■ **ASSIGNMENT**: Would you restate all the data that follows, word for word?

======

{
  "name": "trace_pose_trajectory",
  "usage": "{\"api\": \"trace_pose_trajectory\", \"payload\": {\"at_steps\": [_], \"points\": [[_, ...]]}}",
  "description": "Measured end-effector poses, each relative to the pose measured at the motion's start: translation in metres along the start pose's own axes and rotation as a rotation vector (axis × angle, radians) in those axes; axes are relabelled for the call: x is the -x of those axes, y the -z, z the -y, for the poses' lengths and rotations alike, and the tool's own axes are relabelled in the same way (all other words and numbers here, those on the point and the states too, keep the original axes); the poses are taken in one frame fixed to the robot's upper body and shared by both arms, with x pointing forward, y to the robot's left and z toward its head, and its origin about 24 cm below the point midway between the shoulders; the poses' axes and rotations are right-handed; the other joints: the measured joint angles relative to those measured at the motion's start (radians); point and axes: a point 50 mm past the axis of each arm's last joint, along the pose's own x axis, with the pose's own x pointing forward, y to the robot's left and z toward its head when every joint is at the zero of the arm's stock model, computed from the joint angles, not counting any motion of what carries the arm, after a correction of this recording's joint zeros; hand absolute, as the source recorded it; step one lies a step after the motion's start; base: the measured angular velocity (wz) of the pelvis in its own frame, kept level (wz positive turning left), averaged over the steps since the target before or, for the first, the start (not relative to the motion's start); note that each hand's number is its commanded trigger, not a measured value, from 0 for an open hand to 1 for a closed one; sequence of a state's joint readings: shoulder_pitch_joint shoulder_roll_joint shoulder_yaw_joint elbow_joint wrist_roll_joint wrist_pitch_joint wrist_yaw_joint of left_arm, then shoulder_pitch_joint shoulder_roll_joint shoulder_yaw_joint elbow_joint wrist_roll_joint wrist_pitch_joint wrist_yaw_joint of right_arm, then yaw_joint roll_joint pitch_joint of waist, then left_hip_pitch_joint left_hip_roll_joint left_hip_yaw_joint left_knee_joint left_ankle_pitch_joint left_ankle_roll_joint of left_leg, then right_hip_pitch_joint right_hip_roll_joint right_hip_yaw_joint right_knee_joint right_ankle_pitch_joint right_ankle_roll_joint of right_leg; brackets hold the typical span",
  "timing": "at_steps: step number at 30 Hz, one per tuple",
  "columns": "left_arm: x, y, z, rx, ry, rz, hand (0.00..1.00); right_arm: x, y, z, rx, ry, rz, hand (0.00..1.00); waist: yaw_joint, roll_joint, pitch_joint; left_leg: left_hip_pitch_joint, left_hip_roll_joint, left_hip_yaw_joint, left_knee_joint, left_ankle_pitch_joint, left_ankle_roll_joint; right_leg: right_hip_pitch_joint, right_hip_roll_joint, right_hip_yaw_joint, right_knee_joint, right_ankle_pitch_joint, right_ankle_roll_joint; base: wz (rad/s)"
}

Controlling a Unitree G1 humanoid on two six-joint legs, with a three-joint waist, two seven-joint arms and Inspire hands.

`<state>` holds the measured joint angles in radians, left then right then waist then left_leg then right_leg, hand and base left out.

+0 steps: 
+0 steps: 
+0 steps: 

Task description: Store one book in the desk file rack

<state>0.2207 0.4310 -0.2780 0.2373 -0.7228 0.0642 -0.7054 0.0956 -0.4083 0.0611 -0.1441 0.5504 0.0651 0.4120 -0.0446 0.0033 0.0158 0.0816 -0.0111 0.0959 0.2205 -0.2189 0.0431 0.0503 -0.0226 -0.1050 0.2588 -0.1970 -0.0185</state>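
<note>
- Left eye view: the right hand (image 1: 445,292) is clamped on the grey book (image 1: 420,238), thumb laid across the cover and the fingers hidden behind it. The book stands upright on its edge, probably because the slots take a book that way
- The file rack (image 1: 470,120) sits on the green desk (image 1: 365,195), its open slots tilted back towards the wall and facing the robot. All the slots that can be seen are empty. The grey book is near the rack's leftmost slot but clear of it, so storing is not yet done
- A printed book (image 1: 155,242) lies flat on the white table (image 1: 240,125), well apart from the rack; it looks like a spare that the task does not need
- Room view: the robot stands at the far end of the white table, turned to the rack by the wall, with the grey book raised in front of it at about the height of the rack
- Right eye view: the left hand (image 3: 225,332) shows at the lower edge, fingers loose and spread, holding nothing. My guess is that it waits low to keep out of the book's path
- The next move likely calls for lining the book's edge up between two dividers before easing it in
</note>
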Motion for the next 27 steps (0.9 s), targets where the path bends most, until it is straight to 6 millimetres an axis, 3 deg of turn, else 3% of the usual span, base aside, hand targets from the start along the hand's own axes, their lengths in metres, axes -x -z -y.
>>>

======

■ **EXERCISE SOLUTION**:
{
  "name": "trace_pose_trajectory",
  "usage": "{\"api\": \"trace_pose_trajectory\", \"payload\": {\"at_steps\": [_], \"points\": [[_, ...]]}}",
  "description": "Measured end-effector poses, each relative to the pose measured at the motion's start: translation in metres along the start pose's own axes and rotation as a rotation vector (axis × angle, radians) in those axes; axes are relabelled for the call: x is the -x of those axes, y the -z, z the -y, for the poses' lengths and rotations alike, and the tool's own axes are relabelled in the same way (all other words and numbers here, those on the point and the states too, keep the original axes); the poses are taken in one frame fixed to the robot's upper body and shared by both arms, with x pointing forward, y to the robot's left and z toward its head, and its origin about 24 cm below the point midway between the shoulders; the poses' axes and rotations are right-handed; the other joints: the measured joint angles relative to those measured at the motion's start (radians); point and axes: a point 50 mm past the axis of each arm's last joint, along the pose's own x axis, with the pose's own x pointing forward, y to the robot's left and z toward its head when every joint is at the zero of the arm's stock model, computed from the joint angles, not counting any motion of what carries the arm, after a correction of this recording's joint zeros; hand absolute, as the source recorded it; step one lies a step after the motion's start; base: the measured angular velocity (wz) of the pelvis in its own frame, kept level (wz positive turning left), averaged over the steps since the target before or, for the first, the start (not relative to the motion's start); note that each hand's number is its commanded trigger, not a measured value, from 0 for an open hand to 1 for a closed one; sequence of a state's joint readings: shoulder_pitch_joint shoulder_roll_joint shoulder_yaw_joint elbow_joint wrist_roll_joint wrist_pitch_joint wrist_yaw_joint of left_arm, then shoulder_pitch_joint shoulder_roll_joint shoulder_yaw_joint elbow_joint wrist_roll_joint wrist_pitch_joint wrist_yaw_joint of right_arm, then yaw_joint roll_joint pitch_joint of waist, then left_hip_pitch_joint left_hip_roll_joint left_hip_yaw_joint left_knee_joint left_ankle_pitch_joint left_ankle_roll_joint of left_leg, then right_hip_pitch_joint right_hip_roll_joint right_hip_yaw_joint right_knee_joint right_ankle_pitch_joint right_ankle_roll_joint of right_leg; brackets hold the typical span",
  "timing": "at_steps: step number at 30 Hz, one per tuple",
  "columns": "left_arm: x, y, z, rx, ry, rz, hand (0.00..1.00); right_arm: x, y, z, rx, ry, rz, hand (0.00..1.00); waist: yaw_joint, roll_joint, pitch_joint; left_leg: left_hip_pitch_joint, left_hip_roll_joint, left_hip_yaw_joint, left_knee_joint, left_ankle_pitch_joint, left_ankle_roll_joint; right_leg: right_hip_pitch_joint, right_hip_roll_joint, right_hip_yaw_joint, right_knee_joint, right_ankle_pitch_joint, right_ankle_roll_joint; base: wz (rad/s)"
}

Controlling a Unitree G1 humanoid on two six-joint legs, with a three-joint waist, two seven-joint arms and Inspire hands.

`<state>` holds the measured joint angles in radians, left then right then waist then left_leg then right_leg, hand and base left out.

+0 steps: 
+0 steps: 
+0 steps: 

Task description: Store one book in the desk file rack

<state>0.2207 0.4310 -0.2780 0.2373 -0.7228 0.0642 -0.7054 0.0956 -0.4083 0.0611 -0.1441 0.5504 0.0651 0.4120 -0.0446 0.0033 0.0158 0.0816 -0.0111 0.0959 0.2205 -0.2189 0.0431 0.0503 -0.0226 -0.1050 0.2588 -0.1970 -0.0185</state>
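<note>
- Left eye view: the right hand (image 1: 445,292) is clamped on the grey book (image 1: 420,238), thumb laid across the cover and the fingers hidden behind it. The book stands upright on its edge, probably because the slots take a book that way
- The file rack (image 1: 470,120) sits on the green desk (image 1: 365,195), its open slots tilted back towards the wall and facing the robot. All the slots that can be seen are empty. The grey book is near the rack's leftmost slot but clear of it, so storing is not yet done
- A printed book (image 1: 155,242) lies flat on the white table (image 1: 240,125), well apart from the rack; it looks like a spare that the task does not need
- Room view: the robot stands at the far end of the white table, turned to the rack by the wall, with the grey book raised in front of it at about the height of the rack
- Right eye view: the left hand (image 3: 225,332) shows at the lower edge, fingers loose and spread, holding nothing. My guess is that it waits low to keep out of the book's path
- The next move likely calls for lining the book's edge up between two dividers before easing it in
</note>
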Motion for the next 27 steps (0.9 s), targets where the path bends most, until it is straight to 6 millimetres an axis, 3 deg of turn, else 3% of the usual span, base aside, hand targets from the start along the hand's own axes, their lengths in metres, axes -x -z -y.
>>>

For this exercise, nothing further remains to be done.